Ataque cirúrgico (precisão em vez de volume): Conceito: não
se desperdiça munição; cada disparo tem propósito. Aplicação: evite peças
longas por reflexo. Adote o “modo sniper”: identifique o ponto de alavancagem
(ônus da prova, contradição central, documento-chave, prescrição/decadência,
inadequação do pedido); construa uma linha de argumentação curta e inevitável;
faça pedidos com redação executável.
Um argumento sólido e bem provado vale mais do que dez teses medianas.
B) Negociação: dominância técnica e controle de risco
Presença e preparo (sem teatralidade): A verdadeira
“dominância” em negociação não é intimidar; é demonstrar clareza de cenário,
domínio de números e alternativa real ao acordo.
Exemplo: chegar com: cálculo atualizado (premissas explícitas), árvore de
cenários (melhor caso / caso provável / pior caso), custos e prazos estimados,
pontos inegociáveis e concessões condicionais. Isso aumenta sua credibilidade e
desloca a outra parte da retórica para a realidade.
C) Gestão de crise: calma no caos
Compartimentalização e procedimento (decidir sob pressão):
Mentalidade operacional: pânico gera erro; procedimento salva.

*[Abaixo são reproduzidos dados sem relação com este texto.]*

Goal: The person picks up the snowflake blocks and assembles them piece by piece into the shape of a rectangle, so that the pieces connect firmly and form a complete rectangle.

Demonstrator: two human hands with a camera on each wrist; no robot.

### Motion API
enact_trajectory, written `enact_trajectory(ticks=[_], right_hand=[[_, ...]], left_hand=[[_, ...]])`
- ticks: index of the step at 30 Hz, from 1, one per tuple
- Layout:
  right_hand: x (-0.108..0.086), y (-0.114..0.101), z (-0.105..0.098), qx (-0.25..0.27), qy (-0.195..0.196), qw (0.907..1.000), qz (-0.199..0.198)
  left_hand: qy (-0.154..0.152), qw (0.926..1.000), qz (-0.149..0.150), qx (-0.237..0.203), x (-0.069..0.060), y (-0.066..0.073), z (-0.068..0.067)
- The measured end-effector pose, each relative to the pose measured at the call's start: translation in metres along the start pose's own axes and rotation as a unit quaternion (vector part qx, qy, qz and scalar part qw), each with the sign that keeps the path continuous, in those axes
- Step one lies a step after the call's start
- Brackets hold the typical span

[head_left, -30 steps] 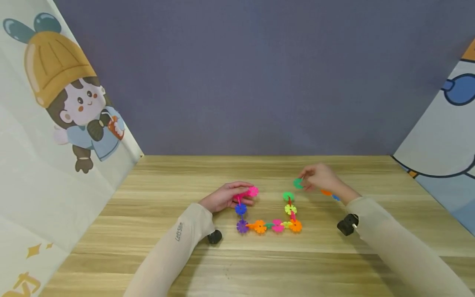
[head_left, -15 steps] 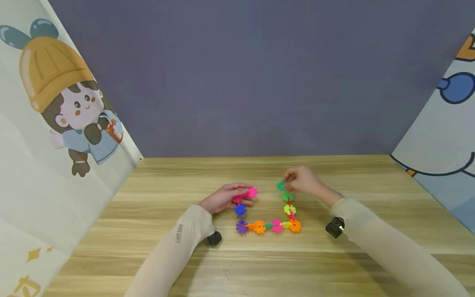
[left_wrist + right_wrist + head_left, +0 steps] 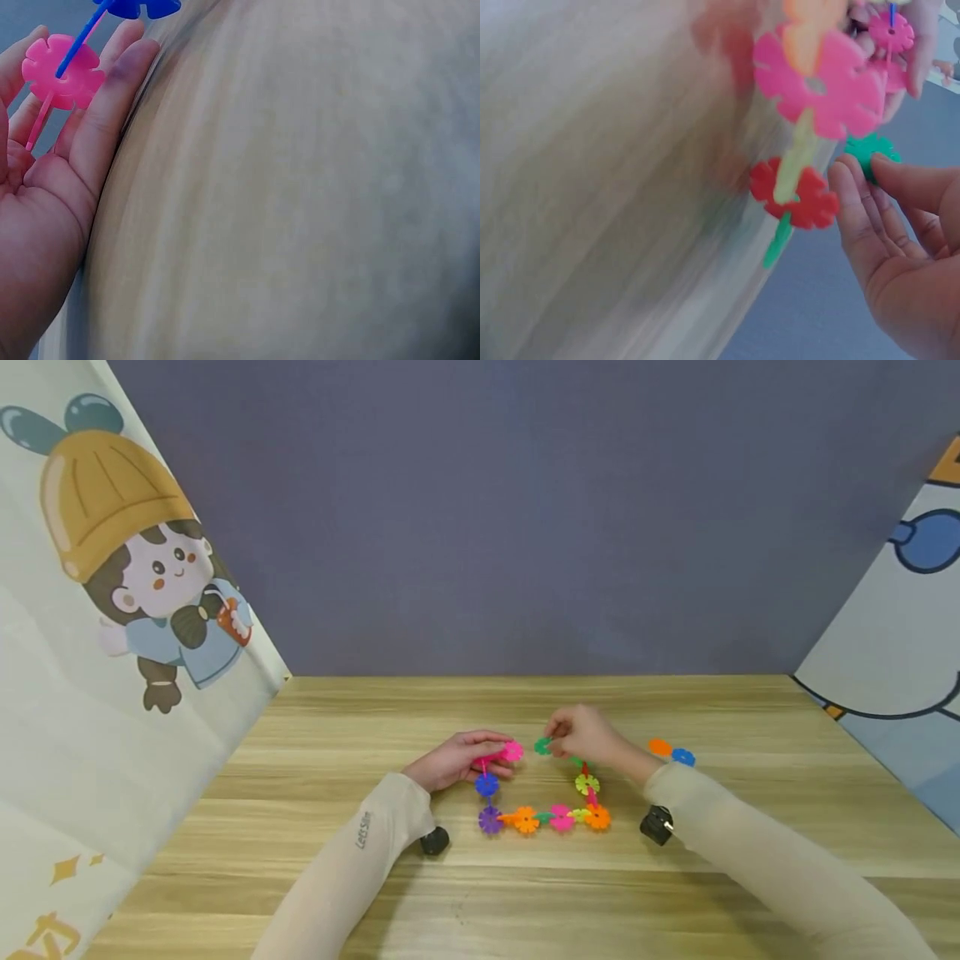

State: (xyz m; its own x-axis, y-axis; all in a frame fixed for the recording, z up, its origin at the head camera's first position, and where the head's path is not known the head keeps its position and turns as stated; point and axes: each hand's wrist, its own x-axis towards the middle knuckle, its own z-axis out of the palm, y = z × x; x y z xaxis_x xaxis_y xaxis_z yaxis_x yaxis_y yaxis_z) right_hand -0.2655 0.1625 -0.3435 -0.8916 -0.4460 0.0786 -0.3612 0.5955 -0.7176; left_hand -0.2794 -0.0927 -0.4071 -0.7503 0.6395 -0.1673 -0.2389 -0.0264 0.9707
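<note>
A chain of joined flower-shaped discs stands on the table in a U shape, with a purple disc [image 3: 491, 819] at its near left corner and an orange disc [image 3: 597, 817] at its near right. My left hand [image 3: 457, 760] pinches the chain's left end, where a pink disc [image 3: 513, 752] pokes out past the fingers. Between thumb and fingertips, my right hand [image 3: 596, 739] holds a loose green disc [image 3: 542, 746], a short gap right of that pink one. In the right wrist view, the held green disc [image 3: 871, 154] is apart from the red disc [image 3: 793, 196].
An orange disc [image 3: 660, 747] and a blue disc [image 3: 683, 757] lie together on the wooden table [image 3: 525, 902], beyond my right forearm. A dark panel [image 3: 525, 527] rises at the table's back edge, and a cartoon-printed sheet [image 3: 45, 693] hangs on the left.
My right hand has moved left with the green disc, passing over the chain's right end toward the pink disc. My left hand has stayed nearly still.
</note>
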Motion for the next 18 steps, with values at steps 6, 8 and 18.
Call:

Aplicação: quando vier uma decisão ruim, uma prova desfavorável ou uma
audiência difícil, o advogado de alta performance executa um protocolo:
respira, estabiliza, registra fatos; identifica recursos disponíveis (medidas
cabíveis e prazos); decide o próximo passo com base em impacto/probabilidade;
comunica ao cliente com transparência e plano.

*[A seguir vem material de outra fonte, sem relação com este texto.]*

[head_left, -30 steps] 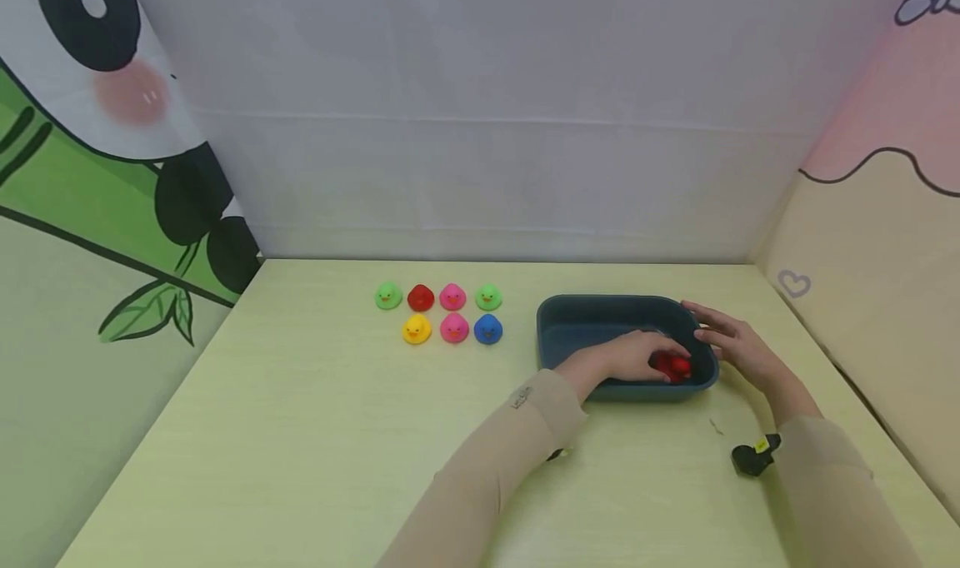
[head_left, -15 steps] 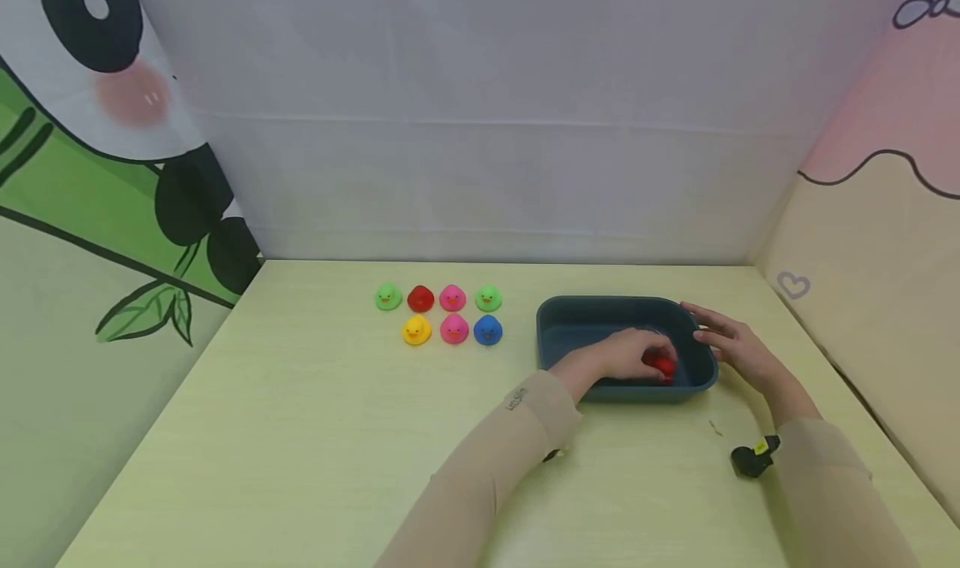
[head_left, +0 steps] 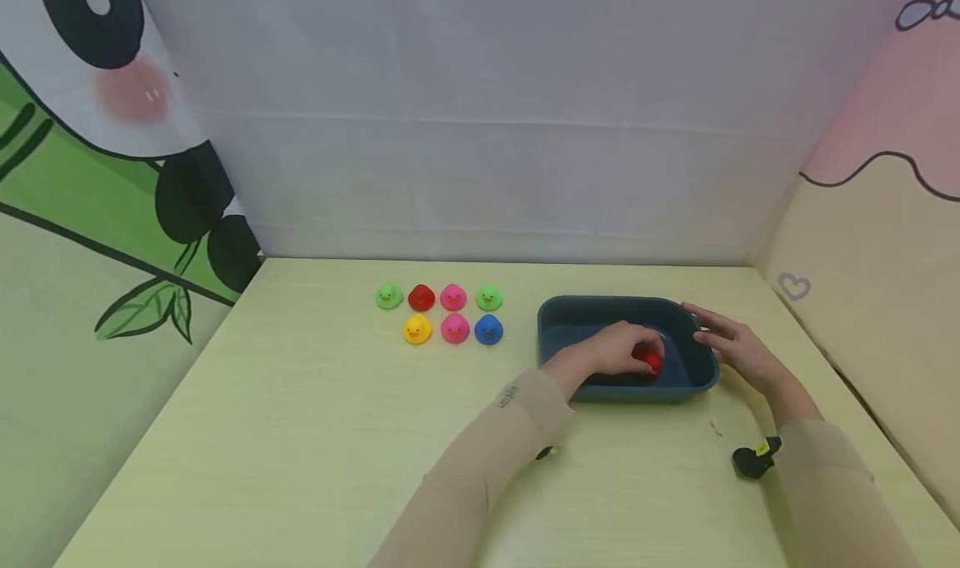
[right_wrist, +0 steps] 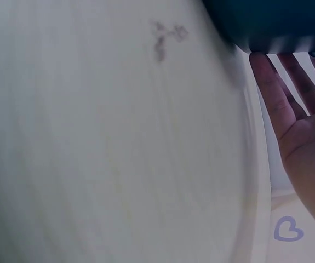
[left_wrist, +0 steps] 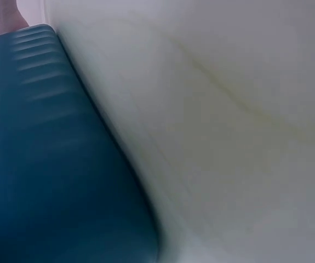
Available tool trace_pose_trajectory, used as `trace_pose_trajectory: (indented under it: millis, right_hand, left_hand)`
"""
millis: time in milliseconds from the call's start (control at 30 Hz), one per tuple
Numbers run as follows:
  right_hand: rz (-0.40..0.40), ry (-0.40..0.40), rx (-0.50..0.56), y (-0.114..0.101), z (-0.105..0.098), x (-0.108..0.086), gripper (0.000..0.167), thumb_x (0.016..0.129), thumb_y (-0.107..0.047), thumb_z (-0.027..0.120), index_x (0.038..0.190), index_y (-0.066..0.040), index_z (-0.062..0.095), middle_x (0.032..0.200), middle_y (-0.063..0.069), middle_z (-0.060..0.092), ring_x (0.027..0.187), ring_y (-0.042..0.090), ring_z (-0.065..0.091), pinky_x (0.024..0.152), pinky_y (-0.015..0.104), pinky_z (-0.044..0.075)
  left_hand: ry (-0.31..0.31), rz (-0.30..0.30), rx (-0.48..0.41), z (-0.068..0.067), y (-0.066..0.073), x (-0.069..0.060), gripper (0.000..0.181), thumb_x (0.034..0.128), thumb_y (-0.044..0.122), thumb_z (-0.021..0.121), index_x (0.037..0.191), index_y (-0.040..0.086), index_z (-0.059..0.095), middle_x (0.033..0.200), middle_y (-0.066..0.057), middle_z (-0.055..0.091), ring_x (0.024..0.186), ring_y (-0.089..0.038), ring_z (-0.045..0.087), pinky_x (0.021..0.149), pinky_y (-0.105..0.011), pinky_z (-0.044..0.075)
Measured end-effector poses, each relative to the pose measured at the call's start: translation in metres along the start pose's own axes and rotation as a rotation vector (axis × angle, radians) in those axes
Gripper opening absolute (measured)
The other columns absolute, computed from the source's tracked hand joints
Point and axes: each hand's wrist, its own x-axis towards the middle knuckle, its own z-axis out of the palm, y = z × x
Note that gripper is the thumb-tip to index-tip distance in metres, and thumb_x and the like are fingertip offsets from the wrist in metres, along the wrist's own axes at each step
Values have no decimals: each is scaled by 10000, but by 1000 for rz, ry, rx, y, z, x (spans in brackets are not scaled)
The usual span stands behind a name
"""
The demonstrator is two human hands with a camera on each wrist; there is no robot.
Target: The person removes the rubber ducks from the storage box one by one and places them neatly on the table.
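A dark blue rectangular bin (head_left: 581, 322) stands at the right of the table. My left hand (head_left: 618, 347) reaches into it over the near rim, fingers curled round a red toy duck (head_left: 651, 361) that the hand largely covers. At the bin's right end, my right hand (head_left: 735, 350) touches the outer wall with fairly straight fingers. The right wrist view shows those fingers (right_wrist: 275, 98) against the bin's side. In the left wrist view only the bin's outer wall (left_wrist: 53, 153) fills the left part; the duck is out of sight there.
Left of the bin, small toy ducks stand in two rows: green (head_left: 388, 296), red (head_left: 422, 298), pink (head_left: 453, 297) and green (head_left: 489, 298) behind, yellow (head_left: 417, 330), pink (head_left: 455, 329) and blue (head_left: 489, 330) in front. A white wall (head_left: 480, 176) rises behind the table.
My left hand has drawn the red toy duck leftward inside the bin, away from its right end. The right hand and the rows of ducks stay put.
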Motion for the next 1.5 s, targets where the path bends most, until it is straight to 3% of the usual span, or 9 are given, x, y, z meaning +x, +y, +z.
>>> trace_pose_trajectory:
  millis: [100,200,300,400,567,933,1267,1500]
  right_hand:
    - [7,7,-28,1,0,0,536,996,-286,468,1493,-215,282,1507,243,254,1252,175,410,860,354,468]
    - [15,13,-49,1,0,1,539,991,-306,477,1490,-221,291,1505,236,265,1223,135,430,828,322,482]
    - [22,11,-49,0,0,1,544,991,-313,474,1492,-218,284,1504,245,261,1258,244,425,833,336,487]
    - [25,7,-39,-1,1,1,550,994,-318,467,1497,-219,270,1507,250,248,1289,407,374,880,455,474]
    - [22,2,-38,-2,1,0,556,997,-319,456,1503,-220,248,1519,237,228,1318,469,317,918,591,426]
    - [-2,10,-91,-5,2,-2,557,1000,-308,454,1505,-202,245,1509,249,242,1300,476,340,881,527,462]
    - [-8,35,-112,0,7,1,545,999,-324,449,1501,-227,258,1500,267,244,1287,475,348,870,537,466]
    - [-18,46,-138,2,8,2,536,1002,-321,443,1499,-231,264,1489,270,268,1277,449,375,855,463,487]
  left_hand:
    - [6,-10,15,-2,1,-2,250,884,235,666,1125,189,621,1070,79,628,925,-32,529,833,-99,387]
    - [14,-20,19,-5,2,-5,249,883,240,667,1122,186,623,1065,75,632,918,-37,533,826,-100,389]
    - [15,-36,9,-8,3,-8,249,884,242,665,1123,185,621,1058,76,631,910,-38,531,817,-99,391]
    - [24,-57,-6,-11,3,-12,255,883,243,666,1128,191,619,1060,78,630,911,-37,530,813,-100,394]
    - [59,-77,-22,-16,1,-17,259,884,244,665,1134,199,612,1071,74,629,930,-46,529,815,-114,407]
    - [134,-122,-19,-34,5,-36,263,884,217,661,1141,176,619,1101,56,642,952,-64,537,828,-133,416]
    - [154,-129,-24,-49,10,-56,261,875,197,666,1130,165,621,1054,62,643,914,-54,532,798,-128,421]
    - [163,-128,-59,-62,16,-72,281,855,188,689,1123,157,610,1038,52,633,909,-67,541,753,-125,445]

D) Construção de equipe (o “pelotão” do escritório)
Duplas de combate (“swim buddies”): Ninguém opera sozinho em
missão séria.
Aplicação: instituir duplas (sênior + júnior) com regra simples: ninguém vai
para audiência, sustentação ou negociação crítica sem revisão do parceiro.
Inclua red teaming: alguém “defende o adversário” e tenta quebrar sua tese,
seus pedidos e sua narrativa.
After Action Review (debriefing sem culpa, com melhoria)
Após audiências e decisões relevantes, faça um debrief curto e objetivo: o que
era o plano? o que aconteceu? o que funcionou? o que falhou (processo, não
pessoa)? qual ajuste entra no playbook para o próximo caso?
4. Considerações éticas (“Rules of Engagement”)
No ambiente militar, o espaço de manobra pode ser amplo; no
Direito, a legitimidade é condição de vitória.
O limite da astúcia. Sun Tzu fala em engano; a advocacia
exige boa-fé, lealdade processual e vedação à má-fé. Distinção útil: estratégia
é gerir tempo e forma de apresentação dentro do procedimento (ex.: organizar
prova e escolher o melhor momento processual para produzir determinado
elemento, quando cabível). Má-fé é distorcer fatos, fabricar provas ou
manipular o processo.
Urbanidade e firmeza. A firmeza deve ser processual, não
pessoal. O advogado “operador” não confunde agressividade com eficácia: ele
mantém padrão de conduta, protege o cliente e preserva sua credibilidade
perante o juízo.
5. Conclusão
Aplicar “A Arte da Guerra” e a mentalidade SEAL à Advocacia
significa transformar o advogado em um operador estratégico do Direito: alguém
que planeja com precisão, executa sob pressão e aprende em ciclos curtos.